:: EXERCISE DIRECTIONS ::
From the records below, copy the lines that include "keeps".

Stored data
------

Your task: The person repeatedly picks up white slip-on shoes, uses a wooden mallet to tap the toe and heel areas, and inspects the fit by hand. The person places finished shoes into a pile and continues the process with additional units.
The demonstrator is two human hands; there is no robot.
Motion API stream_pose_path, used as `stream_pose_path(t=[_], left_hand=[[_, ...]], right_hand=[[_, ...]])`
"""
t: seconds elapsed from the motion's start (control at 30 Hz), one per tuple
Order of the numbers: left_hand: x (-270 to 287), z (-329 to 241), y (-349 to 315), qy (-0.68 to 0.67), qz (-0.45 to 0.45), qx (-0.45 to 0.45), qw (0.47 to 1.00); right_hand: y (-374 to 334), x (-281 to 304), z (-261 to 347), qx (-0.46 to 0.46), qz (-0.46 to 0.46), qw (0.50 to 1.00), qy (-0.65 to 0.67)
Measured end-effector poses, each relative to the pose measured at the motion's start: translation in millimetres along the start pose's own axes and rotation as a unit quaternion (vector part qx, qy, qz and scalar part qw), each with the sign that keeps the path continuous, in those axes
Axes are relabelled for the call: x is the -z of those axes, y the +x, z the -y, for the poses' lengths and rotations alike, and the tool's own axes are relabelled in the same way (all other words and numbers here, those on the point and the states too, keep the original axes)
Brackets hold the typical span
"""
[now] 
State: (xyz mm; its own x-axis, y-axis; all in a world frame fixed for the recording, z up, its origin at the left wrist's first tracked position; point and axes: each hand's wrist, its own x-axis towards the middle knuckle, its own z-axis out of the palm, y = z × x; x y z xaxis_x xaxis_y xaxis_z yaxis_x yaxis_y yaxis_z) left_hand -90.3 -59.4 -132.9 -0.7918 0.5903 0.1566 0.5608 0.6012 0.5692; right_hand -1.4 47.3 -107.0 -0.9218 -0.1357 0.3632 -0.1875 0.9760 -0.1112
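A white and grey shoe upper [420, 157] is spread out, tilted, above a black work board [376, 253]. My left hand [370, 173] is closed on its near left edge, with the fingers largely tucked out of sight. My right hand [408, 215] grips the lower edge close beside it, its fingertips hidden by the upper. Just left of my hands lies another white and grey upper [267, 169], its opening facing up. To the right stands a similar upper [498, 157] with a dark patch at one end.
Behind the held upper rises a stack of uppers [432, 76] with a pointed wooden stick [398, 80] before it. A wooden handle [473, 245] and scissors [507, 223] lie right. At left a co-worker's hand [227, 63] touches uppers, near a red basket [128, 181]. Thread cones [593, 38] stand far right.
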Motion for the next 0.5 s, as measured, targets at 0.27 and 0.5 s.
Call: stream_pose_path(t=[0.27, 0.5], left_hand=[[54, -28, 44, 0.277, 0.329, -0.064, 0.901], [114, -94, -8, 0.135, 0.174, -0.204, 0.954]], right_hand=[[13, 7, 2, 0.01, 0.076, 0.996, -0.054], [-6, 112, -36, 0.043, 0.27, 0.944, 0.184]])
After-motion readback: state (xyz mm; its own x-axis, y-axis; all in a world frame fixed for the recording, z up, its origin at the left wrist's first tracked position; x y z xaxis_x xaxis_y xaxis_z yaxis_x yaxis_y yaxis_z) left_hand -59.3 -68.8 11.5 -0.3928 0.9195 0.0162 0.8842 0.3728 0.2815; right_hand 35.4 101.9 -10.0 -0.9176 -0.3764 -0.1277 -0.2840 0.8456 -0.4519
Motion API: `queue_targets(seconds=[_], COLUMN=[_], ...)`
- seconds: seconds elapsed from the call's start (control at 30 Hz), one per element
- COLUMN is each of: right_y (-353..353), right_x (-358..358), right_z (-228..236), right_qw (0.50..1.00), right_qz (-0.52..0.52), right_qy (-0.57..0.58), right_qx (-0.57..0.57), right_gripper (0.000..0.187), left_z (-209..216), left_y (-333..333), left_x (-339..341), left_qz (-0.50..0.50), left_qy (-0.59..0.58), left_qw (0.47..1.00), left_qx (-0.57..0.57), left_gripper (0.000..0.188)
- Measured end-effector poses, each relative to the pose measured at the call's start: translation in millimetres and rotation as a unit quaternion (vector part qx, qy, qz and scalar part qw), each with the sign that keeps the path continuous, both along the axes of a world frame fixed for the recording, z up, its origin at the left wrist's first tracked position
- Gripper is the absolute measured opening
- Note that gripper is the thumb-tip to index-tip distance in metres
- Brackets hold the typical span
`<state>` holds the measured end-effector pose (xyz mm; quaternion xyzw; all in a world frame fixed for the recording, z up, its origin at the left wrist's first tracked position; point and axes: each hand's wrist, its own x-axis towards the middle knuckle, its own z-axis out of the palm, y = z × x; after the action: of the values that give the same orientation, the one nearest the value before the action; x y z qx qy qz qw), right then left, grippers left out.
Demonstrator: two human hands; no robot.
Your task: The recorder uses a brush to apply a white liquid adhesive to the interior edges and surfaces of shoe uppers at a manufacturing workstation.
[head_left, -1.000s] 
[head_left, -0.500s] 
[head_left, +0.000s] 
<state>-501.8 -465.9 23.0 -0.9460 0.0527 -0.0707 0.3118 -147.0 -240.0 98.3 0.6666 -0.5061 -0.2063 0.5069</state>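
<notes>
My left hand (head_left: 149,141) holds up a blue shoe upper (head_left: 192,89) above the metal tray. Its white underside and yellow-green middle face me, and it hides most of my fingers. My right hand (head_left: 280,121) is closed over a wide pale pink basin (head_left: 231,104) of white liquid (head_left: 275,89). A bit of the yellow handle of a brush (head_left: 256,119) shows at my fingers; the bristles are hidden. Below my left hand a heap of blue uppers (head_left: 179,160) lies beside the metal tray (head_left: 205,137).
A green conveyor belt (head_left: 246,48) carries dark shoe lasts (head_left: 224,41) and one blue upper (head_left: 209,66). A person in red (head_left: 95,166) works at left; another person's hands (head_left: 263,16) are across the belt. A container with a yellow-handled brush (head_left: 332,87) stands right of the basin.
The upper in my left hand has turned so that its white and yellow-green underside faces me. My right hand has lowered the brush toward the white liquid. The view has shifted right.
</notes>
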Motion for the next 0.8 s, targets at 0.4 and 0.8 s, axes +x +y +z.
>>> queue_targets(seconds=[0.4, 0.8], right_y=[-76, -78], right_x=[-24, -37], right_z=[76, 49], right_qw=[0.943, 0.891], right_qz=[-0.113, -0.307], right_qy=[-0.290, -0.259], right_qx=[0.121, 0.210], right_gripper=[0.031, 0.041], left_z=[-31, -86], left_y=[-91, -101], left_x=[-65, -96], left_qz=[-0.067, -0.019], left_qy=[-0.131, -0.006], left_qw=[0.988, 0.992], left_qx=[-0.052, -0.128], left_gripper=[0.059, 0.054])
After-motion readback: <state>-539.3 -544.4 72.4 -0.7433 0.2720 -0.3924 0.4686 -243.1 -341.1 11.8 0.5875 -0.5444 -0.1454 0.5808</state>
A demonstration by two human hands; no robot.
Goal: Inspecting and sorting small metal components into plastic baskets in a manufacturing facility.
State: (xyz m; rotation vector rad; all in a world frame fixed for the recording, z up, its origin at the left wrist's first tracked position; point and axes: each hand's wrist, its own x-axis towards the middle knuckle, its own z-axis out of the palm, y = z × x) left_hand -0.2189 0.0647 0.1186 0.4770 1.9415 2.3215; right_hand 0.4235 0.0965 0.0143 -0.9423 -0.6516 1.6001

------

:: EXERCISE SOLUTION ::
Measured end-effector poses, each relative to the pose measured at the motion's start: translation in millimetres along the start pose's own axes and rotation as a unit quaternion (vector part qx, qy, qz and scalar part qw), each with the sign that keeps the path continuous, in those axes
- Measured end-effector poses, each relative to the pose measured at the call's start: translation in millimetres and rotation as a unit quaternion (vector part qx, qy, qz and scalar part qw), each with the sign that keeps the path continuous, both along the axes of a world frame fixed for the recording, z up, its origin at the left wrist's first tracked position

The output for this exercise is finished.